### Exercise prompt
Output the material exactly, keeping every line intact.

### Source data
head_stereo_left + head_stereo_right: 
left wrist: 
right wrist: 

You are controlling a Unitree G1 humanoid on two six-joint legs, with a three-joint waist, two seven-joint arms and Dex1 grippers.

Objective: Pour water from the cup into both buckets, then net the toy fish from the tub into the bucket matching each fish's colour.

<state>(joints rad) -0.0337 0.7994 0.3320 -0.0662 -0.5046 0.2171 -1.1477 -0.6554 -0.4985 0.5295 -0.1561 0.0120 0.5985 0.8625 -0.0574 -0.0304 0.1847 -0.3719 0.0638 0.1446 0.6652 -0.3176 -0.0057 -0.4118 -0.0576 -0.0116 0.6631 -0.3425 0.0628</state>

### Output for this exercise
head_stereo_left + head_stereo_right: 
left wrist: 
right wrist: 

You are controlling a Unitree G1 humanoid on two six-joint legs, with a three-joint waist, two seven-joint arms and Dex1 grippers.

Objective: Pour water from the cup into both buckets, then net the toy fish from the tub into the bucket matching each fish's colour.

<state>(joints rad) -0.0337 0.7994 0.3320 -0.0662 -0.5046 0.2171 -1.1477 -0.6554 -0.4985 0.5295 -0.1561 0.0120 0.5985 0.8625 -0.0574 -0.0304 0.1847 -0.3719 0.0638 0.1446 0.6652 -0.3176 -0.0057 -0.4118 -0.0576 -0.0116 0.6631 -0.3425 0.0628</state>

The output is now complete.